Se planifican incisiones pequeñas de tal manera que luego sean imperceptibles. Clásicamente se ubica en el contorno auricular (contorno de la oreja). En el caso del tercio superior de la cara, se puede trabajar mediante endoscopía, lo que evita cicatrices visibles en el cuero cabelludo. Otra posibilidad es la técnica convencional cerrada y desde abordaje oculto en el cuero cabelludo.

Cada tercio de la cara tiene aspectos técnicos propios; no obstante, sea cual sea el caso, se debe trabajar tanto a nivel superficial como profundo, es decir, plano cutáneo y muscular o del SMAS (Sistema Músculo Aponeurótico Superficial), logrando firmeza en los tejidos sin distorsiones, así como el reacomodamiento volumétrico generado por la reposición de los tejidos a sus sitios originales. A cada caso particular se aplicarán las variables técnicas según el diagnóstico establecido en el preoperatorio.
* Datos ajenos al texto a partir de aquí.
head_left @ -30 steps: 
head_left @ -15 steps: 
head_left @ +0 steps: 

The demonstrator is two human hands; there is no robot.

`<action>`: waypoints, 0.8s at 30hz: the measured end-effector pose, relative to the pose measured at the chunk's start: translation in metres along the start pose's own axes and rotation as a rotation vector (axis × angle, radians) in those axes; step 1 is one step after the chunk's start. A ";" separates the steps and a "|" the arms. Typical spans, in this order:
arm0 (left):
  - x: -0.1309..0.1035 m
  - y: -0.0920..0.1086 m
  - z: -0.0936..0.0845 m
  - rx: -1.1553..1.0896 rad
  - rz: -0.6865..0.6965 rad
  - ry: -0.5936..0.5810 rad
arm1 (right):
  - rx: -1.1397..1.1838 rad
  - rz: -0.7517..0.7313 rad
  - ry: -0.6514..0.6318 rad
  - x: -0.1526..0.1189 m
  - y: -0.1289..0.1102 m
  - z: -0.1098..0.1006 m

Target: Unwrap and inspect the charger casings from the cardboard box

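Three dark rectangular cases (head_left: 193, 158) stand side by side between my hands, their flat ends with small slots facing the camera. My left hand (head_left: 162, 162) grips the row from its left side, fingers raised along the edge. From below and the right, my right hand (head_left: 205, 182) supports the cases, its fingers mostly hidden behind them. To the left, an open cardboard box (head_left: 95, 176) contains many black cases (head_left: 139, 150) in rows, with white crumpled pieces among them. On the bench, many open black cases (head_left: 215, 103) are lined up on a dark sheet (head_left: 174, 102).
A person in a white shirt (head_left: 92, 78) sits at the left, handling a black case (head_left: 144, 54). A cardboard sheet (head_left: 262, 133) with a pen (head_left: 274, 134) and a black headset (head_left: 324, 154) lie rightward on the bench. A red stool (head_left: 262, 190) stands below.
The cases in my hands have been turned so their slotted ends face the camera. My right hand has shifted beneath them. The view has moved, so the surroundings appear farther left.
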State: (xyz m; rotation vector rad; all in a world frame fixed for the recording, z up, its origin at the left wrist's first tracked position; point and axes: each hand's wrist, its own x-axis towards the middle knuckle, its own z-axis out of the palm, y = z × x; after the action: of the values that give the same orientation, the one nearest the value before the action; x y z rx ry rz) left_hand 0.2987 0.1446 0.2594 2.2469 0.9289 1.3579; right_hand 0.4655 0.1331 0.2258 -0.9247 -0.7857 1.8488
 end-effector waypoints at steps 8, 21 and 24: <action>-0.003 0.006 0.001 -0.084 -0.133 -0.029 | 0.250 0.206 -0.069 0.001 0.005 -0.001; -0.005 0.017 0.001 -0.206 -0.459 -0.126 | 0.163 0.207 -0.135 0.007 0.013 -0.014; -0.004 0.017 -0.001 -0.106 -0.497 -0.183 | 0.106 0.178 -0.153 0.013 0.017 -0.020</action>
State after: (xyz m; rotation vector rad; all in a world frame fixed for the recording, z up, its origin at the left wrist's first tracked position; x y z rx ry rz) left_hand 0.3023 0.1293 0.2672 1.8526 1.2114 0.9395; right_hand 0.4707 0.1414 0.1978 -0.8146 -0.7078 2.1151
Luego de identificar los planos, se tensan las estructuras en el sentido opuesto al que han descendido, siendo conservador y sin retirar tejido; se trabaja sobre el plano muscular, el tejido subcutáneo y la piel.
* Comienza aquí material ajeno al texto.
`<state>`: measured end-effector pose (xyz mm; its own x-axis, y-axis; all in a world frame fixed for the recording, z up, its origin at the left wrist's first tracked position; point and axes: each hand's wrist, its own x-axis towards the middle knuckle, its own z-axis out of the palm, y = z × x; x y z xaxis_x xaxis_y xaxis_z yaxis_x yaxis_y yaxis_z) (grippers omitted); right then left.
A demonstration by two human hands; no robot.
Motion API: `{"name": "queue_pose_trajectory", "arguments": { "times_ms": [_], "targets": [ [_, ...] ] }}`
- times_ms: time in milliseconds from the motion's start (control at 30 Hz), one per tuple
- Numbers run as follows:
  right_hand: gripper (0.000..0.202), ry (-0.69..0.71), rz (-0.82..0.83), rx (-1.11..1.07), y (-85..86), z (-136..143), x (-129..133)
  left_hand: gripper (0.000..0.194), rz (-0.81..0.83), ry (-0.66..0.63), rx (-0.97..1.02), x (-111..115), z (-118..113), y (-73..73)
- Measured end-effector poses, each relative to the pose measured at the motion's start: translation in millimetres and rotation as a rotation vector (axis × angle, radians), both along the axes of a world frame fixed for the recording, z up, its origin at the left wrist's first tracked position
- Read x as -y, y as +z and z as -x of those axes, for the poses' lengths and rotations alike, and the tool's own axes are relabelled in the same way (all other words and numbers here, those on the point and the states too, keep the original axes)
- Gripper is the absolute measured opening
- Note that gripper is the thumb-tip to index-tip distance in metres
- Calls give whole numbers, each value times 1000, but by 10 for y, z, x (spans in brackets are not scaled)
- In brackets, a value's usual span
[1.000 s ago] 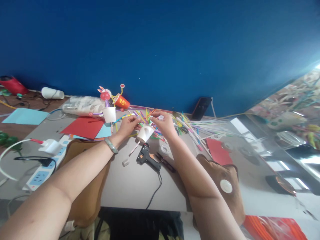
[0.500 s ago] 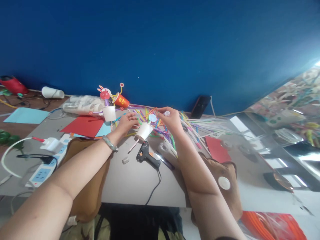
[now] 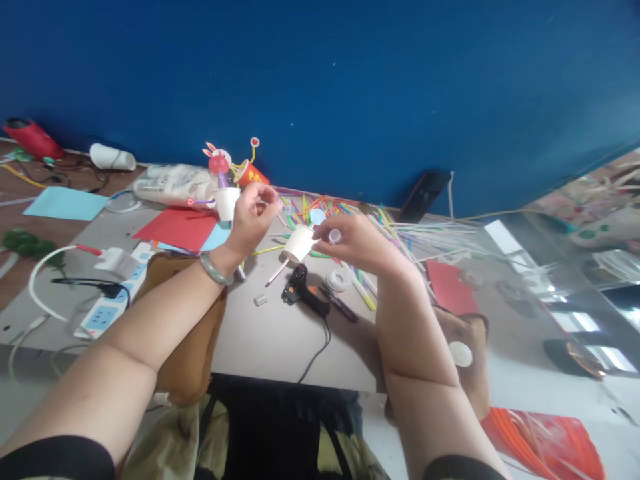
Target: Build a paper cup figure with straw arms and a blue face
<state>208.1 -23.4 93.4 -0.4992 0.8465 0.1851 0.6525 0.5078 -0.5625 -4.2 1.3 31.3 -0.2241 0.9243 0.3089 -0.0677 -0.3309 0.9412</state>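
My right hand (image 3: 350, 241) is closed, thumb and fingertips pinched at the right edge of a tilted white paper cup (image 3: 299, 244). A pale blue disc (image 3: 317, 217) shows above the cup's rim, and a thin pinkish stem (image 3: 277, 273) sticks out below it. On the right hand's fingers sits a small round whitish piece (image 3: 335, 235). My left hand (image 3: 256, 213), raised to the left of this cup, has its fingers curled in; whatever may be between them is too small to see. Just behind it stands another white cup (image 3: 227, 204) with a red rabbit-like figure (image 3: 219, 163).
A black glue gun (image 3: 306, 292) lies before the cup, beside a tape roll (image 3: 339, 279) and a small grey-white piece (image 3: 261, 300). Colourful sticks (image 3: 330, 203) spread along the blue wall. At left are red paper (image 3: 173, 229) and a power strip (image 3: 105, 313).
My left hand has pulled away from the tilted cup, up and to the left. My right hand has come down from the sticks to the cup's right edge. The view has shifted slightly.
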Motion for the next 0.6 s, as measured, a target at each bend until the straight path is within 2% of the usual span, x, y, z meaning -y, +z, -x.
{"name": "queue_pose_trajectory", "arguments": {
  "times_ms": [100,167,300,400,500,600],
  "targets": [
    [7,-26,-66,24,98,-132,35,20,63,-252,-50,144,-2,118],
    [9,-98,-134,30,125,-233,16,25,46,-273,-76,184,-11,145],
    [10,-240,-260,100,63,-410,-130,28,-55,-55,-21,64,35,106],
    [8,-305,-296,187,-27,-457,-248,23,-38,89,-40,-126,195,77],
    [9,-314,-284,257,-76,-438,-297,10,25,113,-298,-273,425,73],
    [14,-321,-271,313,-57,-413,-279,5,13,198,-640,-305,616,100]
  ]
}}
Se debe resaltar el valor de la video-endoscopía. Si bien hace ya algunos años que se comenzó con su utilización, su incorporación por parte de los cirujanos es muy lenta pues exige una curva de aprendizaje importante, la visión en dos planos (no en tres como es la visión directa), un finísimo conocimiento de la anatomía, aún de una parte de ella que no es relevante en las técnicas clásicas, así como una considerable inversión en equipamiento. Pero sus resultados bien valen la pena. El cambio es radical no sólo en la cicatriz, si no en la recuperación posterior debido al menor traumatismo quirúrgico. Se empezó a usar en el tratamiento del área periorbitaria pero actualmente se puede tratar el tercio superior y medio de la cara.

Con técnicas modernas también es posible tratar las mismas zonas con incisiones superiores pequeñas y estéticas, y el tercio inferior y el cuello desde incisiones mínimas inferiores. Hoy día se realizan procedimientos mediante incisiones de 2 cm en el cuero cabelludo (que no producen pérdida de cabello), en lugar de aquellos enormes abordajes que involucraban los sectores altos temporales y frontales.